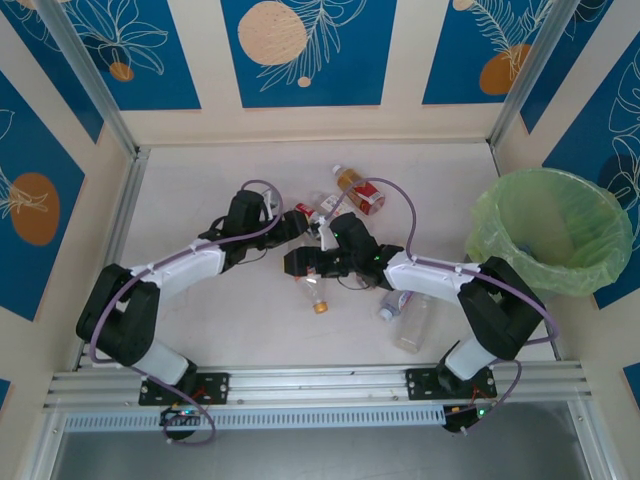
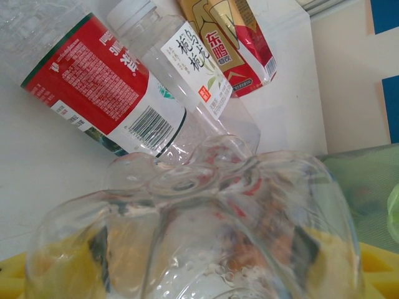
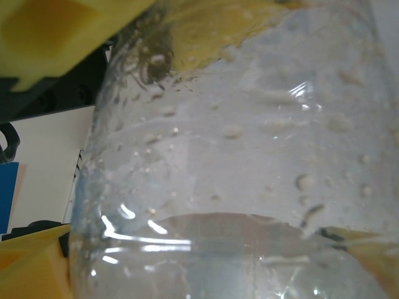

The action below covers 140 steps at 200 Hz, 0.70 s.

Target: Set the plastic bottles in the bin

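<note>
At the middle of the desk (image 1: 200, 330), the left hand (image 1: 288, 228) is clamped around a clear bottle (image 2: 199, 218). The right hand (image 1: 298, 264) squeezes a second bottle (image 3: 249, 156) (yellow pads (image 3: 43, 31) against its wall), presumably to carry both to the bin (image 1: 585, 272) at the right edge.

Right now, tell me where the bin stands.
In the top view the bin stands at the table's right edge, just beyond the right arm, right of the plastic bottles.
</note>
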Motion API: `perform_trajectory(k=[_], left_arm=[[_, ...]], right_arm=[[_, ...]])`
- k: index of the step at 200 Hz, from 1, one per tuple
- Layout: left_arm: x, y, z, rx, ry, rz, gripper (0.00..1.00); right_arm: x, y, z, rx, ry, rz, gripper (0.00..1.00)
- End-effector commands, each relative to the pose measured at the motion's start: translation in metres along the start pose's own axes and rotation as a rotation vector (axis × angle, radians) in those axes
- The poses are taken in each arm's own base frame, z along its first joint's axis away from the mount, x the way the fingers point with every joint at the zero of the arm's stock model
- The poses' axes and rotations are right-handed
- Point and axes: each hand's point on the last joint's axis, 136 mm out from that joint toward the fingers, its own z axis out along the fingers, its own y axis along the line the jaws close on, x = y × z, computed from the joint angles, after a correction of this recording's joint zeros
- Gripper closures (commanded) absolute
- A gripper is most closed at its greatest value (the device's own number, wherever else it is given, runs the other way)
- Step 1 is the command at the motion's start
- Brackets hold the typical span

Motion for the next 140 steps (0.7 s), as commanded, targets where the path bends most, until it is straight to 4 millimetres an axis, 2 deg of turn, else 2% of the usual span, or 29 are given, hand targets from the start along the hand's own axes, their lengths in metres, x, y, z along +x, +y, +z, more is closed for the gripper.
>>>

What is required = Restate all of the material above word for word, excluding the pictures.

Response area =
The action below covers 140 steps at 200 Hz, 0.70 s.

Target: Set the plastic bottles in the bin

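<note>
At the middle of the desk (image 1: 200, 330), the left hand (image 1: 288, 228) is clamped around a clear bottle (image 2: 199, 218). The right hand (image 1: 298, 264) squeezes a second bottle (image 3: 249, 156) (yellow pads (image 3: 43, 31) against its wall), presumably to carry both to the bin (image 1: 585, 272) at the right edge.

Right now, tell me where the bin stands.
In the top view the bin stands at the table's right edge, just beyond the right arm, right of the plastic bottles.
</note>
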Motion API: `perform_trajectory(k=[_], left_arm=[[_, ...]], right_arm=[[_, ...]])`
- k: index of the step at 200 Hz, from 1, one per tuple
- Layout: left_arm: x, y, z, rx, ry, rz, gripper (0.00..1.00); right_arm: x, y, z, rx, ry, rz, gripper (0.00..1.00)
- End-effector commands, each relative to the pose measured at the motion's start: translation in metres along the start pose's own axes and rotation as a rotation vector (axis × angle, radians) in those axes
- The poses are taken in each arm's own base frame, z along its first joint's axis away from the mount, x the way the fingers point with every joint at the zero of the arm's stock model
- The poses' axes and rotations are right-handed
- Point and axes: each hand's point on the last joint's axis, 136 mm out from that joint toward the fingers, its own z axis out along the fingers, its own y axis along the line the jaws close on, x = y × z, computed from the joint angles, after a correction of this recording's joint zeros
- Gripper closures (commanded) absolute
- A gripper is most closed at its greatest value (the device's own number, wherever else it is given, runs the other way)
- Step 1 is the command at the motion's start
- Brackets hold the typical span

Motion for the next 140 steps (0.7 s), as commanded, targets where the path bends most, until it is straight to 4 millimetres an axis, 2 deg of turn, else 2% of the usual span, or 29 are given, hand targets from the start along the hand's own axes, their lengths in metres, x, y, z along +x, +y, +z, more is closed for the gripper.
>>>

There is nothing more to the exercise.